Your goal => Only the lines from the start of the data through the one containing "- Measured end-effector" belong in your answer; return them exactly.

Provided data =>
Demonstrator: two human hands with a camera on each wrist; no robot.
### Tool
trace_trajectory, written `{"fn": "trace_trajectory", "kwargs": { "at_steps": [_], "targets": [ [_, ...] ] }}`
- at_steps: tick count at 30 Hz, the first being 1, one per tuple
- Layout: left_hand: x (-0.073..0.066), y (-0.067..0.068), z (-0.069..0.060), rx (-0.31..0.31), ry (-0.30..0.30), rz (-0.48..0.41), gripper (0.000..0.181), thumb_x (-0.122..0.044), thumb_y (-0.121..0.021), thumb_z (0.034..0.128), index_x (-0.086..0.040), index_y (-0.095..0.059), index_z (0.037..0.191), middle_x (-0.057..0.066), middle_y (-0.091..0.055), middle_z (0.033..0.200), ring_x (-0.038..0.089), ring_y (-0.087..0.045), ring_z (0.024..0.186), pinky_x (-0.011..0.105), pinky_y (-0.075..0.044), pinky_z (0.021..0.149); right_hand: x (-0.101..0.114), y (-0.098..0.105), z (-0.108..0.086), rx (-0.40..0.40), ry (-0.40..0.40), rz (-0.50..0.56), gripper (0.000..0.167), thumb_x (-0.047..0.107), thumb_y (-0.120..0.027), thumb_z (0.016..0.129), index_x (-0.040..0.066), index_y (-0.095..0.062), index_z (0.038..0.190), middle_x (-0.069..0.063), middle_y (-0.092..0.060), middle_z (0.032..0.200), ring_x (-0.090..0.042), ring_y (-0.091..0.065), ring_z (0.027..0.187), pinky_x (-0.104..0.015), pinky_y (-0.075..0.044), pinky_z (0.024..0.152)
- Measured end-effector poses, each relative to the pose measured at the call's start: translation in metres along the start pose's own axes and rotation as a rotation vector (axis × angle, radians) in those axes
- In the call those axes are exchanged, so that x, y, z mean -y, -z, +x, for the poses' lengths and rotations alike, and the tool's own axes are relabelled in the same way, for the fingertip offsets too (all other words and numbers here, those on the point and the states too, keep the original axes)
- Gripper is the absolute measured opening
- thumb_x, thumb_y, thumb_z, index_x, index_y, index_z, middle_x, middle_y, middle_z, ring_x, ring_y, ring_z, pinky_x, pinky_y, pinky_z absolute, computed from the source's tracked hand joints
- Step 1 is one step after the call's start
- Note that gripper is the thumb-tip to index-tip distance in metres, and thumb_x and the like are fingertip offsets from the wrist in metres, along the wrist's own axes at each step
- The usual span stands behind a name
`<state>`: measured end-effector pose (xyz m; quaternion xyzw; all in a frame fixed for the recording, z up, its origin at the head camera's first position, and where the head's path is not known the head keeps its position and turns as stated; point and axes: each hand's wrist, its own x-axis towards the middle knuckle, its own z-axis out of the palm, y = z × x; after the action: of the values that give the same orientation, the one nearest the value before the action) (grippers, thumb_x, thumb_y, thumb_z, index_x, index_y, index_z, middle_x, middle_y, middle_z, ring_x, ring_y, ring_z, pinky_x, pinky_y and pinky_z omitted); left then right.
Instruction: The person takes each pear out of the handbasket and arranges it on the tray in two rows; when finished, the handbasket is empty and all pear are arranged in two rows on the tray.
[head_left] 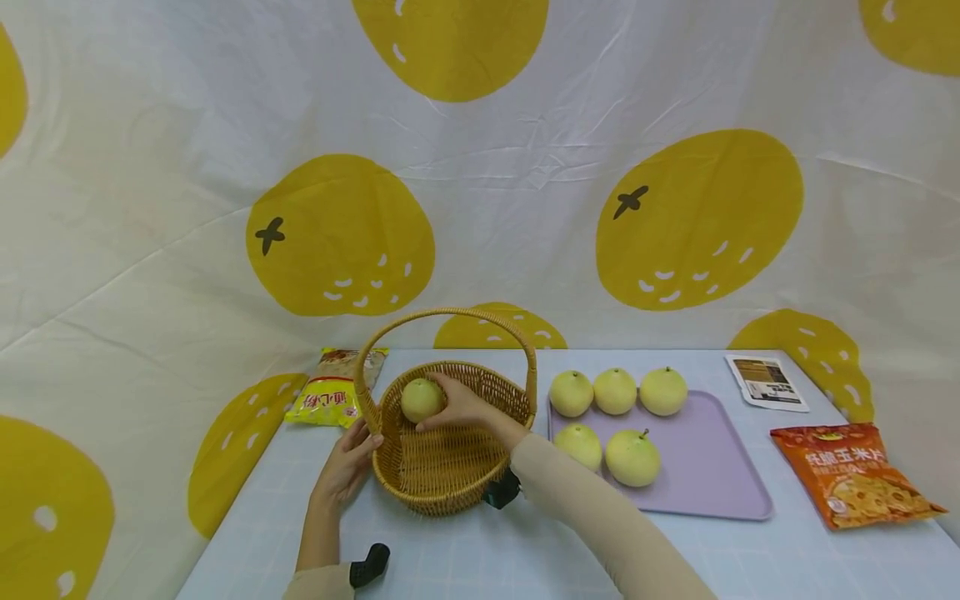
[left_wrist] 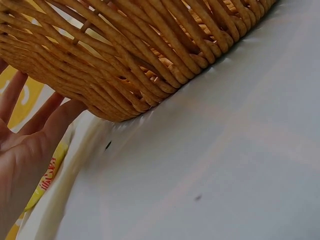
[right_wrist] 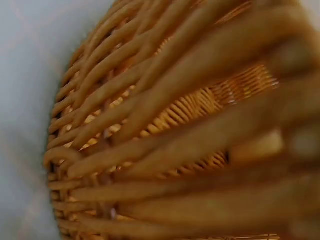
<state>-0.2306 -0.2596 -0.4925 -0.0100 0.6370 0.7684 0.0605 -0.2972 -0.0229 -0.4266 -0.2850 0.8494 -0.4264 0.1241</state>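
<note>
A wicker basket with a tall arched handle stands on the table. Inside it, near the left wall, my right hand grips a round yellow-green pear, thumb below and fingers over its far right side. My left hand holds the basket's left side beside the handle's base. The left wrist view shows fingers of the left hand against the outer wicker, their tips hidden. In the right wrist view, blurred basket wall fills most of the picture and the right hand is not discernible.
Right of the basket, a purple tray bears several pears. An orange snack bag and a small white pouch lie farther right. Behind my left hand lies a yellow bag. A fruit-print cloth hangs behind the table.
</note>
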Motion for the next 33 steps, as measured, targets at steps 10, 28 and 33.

Response box =>
Demonstrator: two human hands with a camera on each wrist; no robot.
### Tool
trace_trajectory, written `{"fn": "trace_trajectory", "kwargs": { "at_steps": [_], "targets": [ [_, ...] ] }}`
- at_steps: tick count at 30 Hz, the first being 1, one per tuple
- Layout: left_hand: x (-0.073..0.066), y (-0.067..0.068), z (-0.069..0.060), rx (-0.31..0.31), ry (-0.30..0.30), rz (-0.48..0.41), gripper (0.000..0.181), thumb_x (-0.122..0.044), thumb_y (-0.121..0.021), thumb_z (0.034..0.128), index_x (-0.086..0.040), index_y (-0.095..0.059), index_z (0.037..0.191), middle_x (-0.057..0.066), middle_y (-0.091..0.055), middle_z (0.033..0.200), ring_x (-0.038..0.089), ring_y (-0.087..0.045), ring_z (0.024..0.186), pinky_x (-0.011..0.105), pinky_y (-0.075..0.044), pinky_z (0.021..0.149); right_hand: x (-0.101..0.114), y (-0.098..0.105), z (-0.108..0.086), rx (-0.40..0.40), ry (-0.40..0.40), rz (-0.50..0.56), gripper (0.000..0.167), thumb_x (-0.047..0.107), thumb_y (-0.120..0.027), thumb_z (0.016..0.129), index_x (-0.040..0.066), index_y (-0.095..0.062), index_z (0.038..0.190), middle_x (-0.069..0.063), middle_y (-0.092..0.060), middle_z (0.032..0.200), ring_x (-0.090..0.042), ring_y (-0.091..0.065), ring_z (0.027..0.187), pinky_x (-0.104..0.015), pinky_y (-0.075..0.044), pinky_z (0.024..0.152)
- Measured end-effector poses, each relative to the pose measured at the call's start: translation in metres along the start pose's own axes and rotation as a rotation vector (axis × angle, radians) in those axes

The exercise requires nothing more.